Aktivisten hatten der Polizei am Vortag vorgeworfen, bei dem Einsatz wiederholt Gewalt angewendet zu haben. Am Donnerstag stellte sich die SPD hinter die Einsatzkräfte. "Der Einsatz der Polizistinnen und Polizisten im Dannenröder Forst ist nicht nur anstrengend, er ist auch unglaublich gefährlich", erklärte der parlamentarische Geschäftsführer der SPD-Landtagsfraktion, Günter Rudolph, anlässlich einer Diskussion über das Verkehrsprojekt im Innenausschuss. Dabei habe Innenminister Peter Beuth (CDU) ausführlich berichtet, welchen Gefahrensituationen die Polizistinnen und Polizisten ausgesetzt seien. "Hier geht es unter anderem um einbetonierte Barrikaden, eingegrabene Nägelbretter, den Einsatz von Pyrotechnik, unübersichtliche Seilkonstruktionen, bis zum Bewerfen mit Exkrementen", so Rudolph. "Dieses Verhalten ist völlig inakzeptabel und kann mit nichts legitimiert werden."
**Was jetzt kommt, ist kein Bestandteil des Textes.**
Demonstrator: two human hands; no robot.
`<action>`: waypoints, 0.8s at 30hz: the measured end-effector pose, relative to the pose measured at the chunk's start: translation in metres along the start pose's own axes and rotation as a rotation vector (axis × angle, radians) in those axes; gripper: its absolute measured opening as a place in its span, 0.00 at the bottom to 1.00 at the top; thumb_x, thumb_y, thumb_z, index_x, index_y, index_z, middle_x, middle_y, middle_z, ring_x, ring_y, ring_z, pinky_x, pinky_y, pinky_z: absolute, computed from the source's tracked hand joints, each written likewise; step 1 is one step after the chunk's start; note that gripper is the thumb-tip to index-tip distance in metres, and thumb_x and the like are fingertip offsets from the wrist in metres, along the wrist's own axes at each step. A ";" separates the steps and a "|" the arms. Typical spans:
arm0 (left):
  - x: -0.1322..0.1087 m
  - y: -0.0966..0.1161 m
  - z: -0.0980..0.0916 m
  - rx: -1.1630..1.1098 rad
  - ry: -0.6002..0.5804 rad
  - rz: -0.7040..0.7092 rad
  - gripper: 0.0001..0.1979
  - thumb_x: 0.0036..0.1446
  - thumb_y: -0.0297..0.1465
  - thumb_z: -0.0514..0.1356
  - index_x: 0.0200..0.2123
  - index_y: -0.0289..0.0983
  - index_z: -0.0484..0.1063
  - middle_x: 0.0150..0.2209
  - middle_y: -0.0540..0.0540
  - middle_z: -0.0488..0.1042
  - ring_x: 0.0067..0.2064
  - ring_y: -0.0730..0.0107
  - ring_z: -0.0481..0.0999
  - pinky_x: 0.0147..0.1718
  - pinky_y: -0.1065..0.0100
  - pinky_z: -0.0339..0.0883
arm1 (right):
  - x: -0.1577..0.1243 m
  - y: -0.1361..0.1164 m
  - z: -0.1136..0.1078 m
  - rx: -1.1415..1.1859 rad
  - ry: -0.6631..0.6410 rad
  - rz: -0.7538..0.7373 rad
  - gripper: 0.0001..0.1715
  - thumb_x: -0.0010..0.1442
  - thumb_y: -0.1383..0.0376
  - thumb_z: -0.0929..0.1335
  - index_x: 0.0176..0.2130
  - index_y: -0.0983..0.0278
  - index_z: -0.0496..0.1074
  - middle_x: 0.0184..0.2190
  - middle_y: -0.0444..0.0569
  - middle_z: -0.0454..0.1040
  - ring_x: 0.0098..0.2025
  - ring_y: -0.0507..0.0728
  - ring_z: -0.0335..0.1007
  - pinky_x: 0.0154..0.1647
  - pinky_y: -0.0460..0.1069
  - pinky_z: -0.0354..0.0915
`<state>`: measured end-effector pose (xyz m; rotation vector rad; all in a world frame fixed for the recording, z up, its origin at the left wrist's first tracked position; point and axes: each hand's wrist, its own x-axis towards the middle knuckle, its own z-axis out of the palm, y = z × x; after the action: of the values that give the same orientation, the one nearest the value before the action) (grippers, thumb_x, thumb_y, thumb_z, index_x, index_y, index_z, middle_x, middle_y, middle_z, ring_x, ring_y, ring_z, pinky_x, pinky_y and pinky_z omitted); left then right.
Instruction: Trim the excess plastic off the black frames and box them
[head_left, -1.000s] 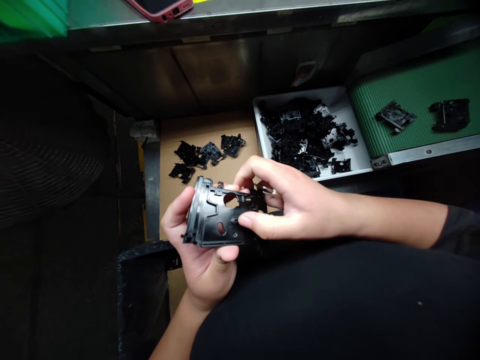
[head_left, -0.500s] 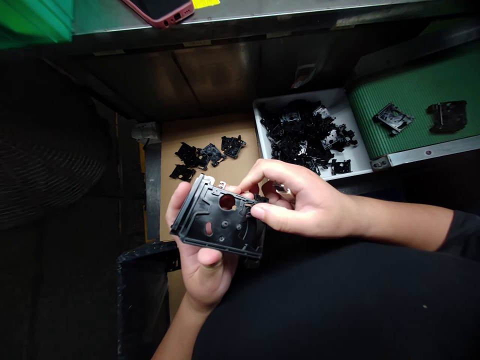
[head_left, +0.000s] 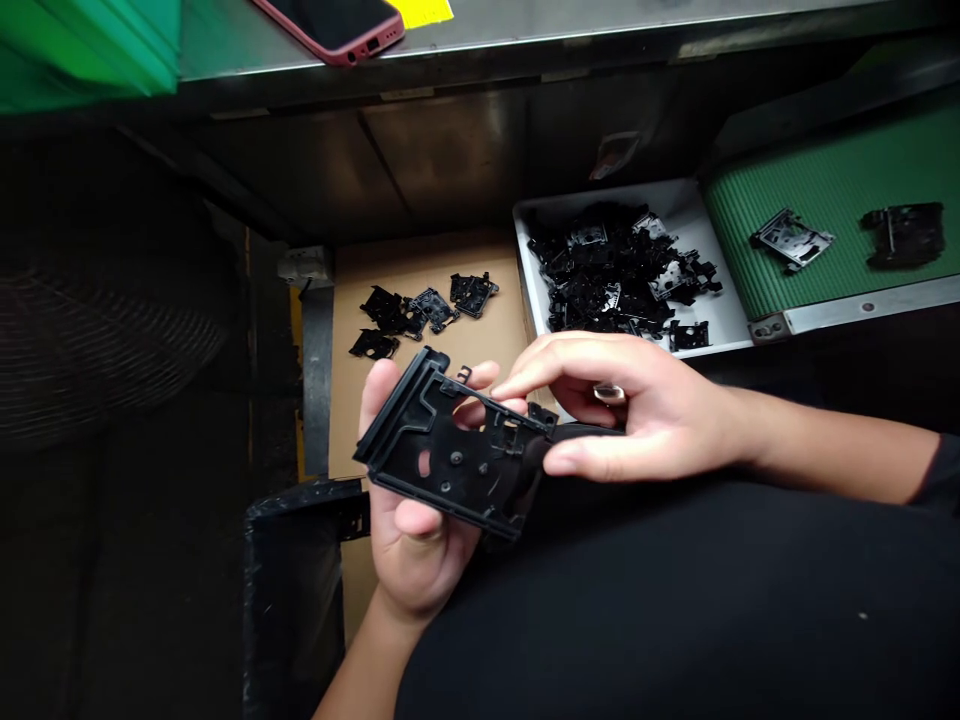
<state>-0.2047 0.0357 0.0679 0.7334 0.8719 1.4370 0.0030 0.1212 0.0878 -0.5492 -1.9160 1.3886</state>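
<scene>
My left hand [head_left: 424, 560] holds a flat black plastic frame [head_left: 450, 480] from beneath, fingers behind it and thumb at its near edge. The frame has a large round hole, an oval slot, small pegs and a thick ridge along its left side; it lies tilted with its face up. My right hand [head_left: 645, 405] hovers at the frame's right end, thumb and index finger spread. Its index fingertip is at the far edge, but I cannot tell whether it touches. The thumb is clear of the frame. A shiny ring [head_left: 609, 394] shows on a right-hand finger.
A white tray [head_left: 724, 315] heaped with similar black parts [head_left: 600, 265] stands beyond my right hand. Several more parts [head_left: 431, 308] lie on brown cardboard [head_left: 487, 345]. Two rest on a green conveyor belt [head_left: 832, 170]. A phone [head_left: 337, 25] sits on the metal ledge [head_left: 487, 40].
My right thumb has come off the frame and the right hand has opened, shifting slightly right. The frame has turned a little in my left hand. The whole view has shifted slightly.
</scene>
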 end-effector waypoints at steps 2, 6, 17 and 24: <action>0.000 0.001 -0.003 0.015 -0.010 -0.046 0.31 0.62 0.53 0.70 0.67 0.66 0.73 0.66 0.49 0.79 0.57 0.57 0.86 0.56 0.55 0.84 | -0.004 0.002 -0.001 -0.035 -0.015 -0.047 0.27 0.65 0.60 0.81 0.58 0.68 0.78 0.49 0.52 0.83 0.36 0.48 0.69 0.27 0.41 0.63; 0.002 -0.002 -0.010 0.084 -0.005 -0.071 0.32 0.71 0.53 0.61 0.75 0.65 0.63 0.70 0.46 0.75 0.51 0.58 0.89 0.56 0.50 0.85 | -0.011 0.006 0.002 -0.119 0.062 -0.081 0.24 0.64 0.63 0.82 0.56 0.69 0.80 0.43 0.50 0.83 0.33 0.47 0.67 0.26 0.41 0.62; 0.012 0.013 -0.018 0.405 -0.025 0.075 0.65 0.37 0.39 0.86 0.77 0.56 0.62 0.74 0.39 0.70 0.72 0.36 0.73 0.64 0.42 0.78 | -0.004 0.011 0.013 0.009 0.239 -0.063 0.20 0.58 0.62 0.85 0.45 0.67 0.80 0.36 0.44 0.76 0.26 0.45 0.57 0.23 0.42 0.60; 0.009 0.021 -0.029 0.421 -0.003 0.108 0.55 0.38 0.47 0.85 0.71 0.60 0.72 0.66 0.43 0.77 0.56 0.39 0.86 0.52 0.48 0.88 | 0.003 0.013 0.009 0.085 0.080 -0.179 0.16 0.64 0.63 0.82 0.47 0.67 0.80 0.38 0.46 0.78 0.31 0.47 0.65 0.27 0.42 0.63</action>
<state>-0.2407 0.0424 0.0707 1.1109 1.1640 1.3591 -0.0070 0.1220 0.0746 -0.3768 -1.7875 1.3062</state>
Rudolph forderte die Landesregierung zudem auf, eine Sonderzulage für die Einsatzkräfte zu prüfen. Durch den Einsatz im Dannenröder Forst und coranabedingte Erschwernisse sei insbesondere die Polizei überbelastet. "Wir erwarten, dass die Landesregierung aufgrund dieser außergewöhnlichen Belastungssituation eine Sonderzulage prüft, um der besonderen Leistung insbesondere der hessischen Polizei Rechnung zu tragen", so Rudolph.

SPD-Fraktionschefin Nancy Faeser erklärte via Twitter, sie sei vor einigen Tagen selbst im Dannenröder Forst gewesen. "Ich habe Polizisten getroffen, die sehr besonnen agierten. Es macht mich wütend, wenn sie nicht nur Beleidigungen ertragen, sondern sogar Angriffe auf ihr Leben fürchten müssen. Das ist durch nichts zu rechtfertigen", hieß es in der Twitternachricht.

Die evangelischen Pröpste für Oberhessen und Marburg, Matthias Schmidt und Helmut Wöllenstein, riefen angesichts der jüngsten Auseinandersetzungen um das Waldstück dazu auf, "Gewalthandlungen sofort zu stoppen". Die allermeisten Demonstrierenden seien friedlich, so Schmidt. Allerdings befänden sich im Dannenröder Forst auch Menschen, die wiederholt Polizisten etwa mit Pyrotechnik und Steinen angegriffen hätten. "Das ist völlig inakzeptabel." Polizisten seien "Bürgerinnen und Bürger in Uniform", die dort im staatlichen Auftrag ihren Dienst versähen. "Ihre Würde und körperliche Unversehrtheit ist von allen Beteiligten unbedingt zu achten."

Zugleich erklärte Wöllenstein, sehr viele Polizisten legten bei den Baum-Räumungen "ein hohes Maß an Geduld, Professionalität und Humanität" an den Tag. "Es gab allerdings auch Situationen, in denen nach unserer Beobachtung diese Haltungen gefehlt haben." Als Vertreter der Kirche sprächen er und Schmidt sich gegen jegliche Form der Gewalt und Unverhältnismäßigkeit aus. "Der gezielte Schutz von Würde, Leib und Leben der Demonstrierenden muss gewährleistet sein", so Wöllenstein.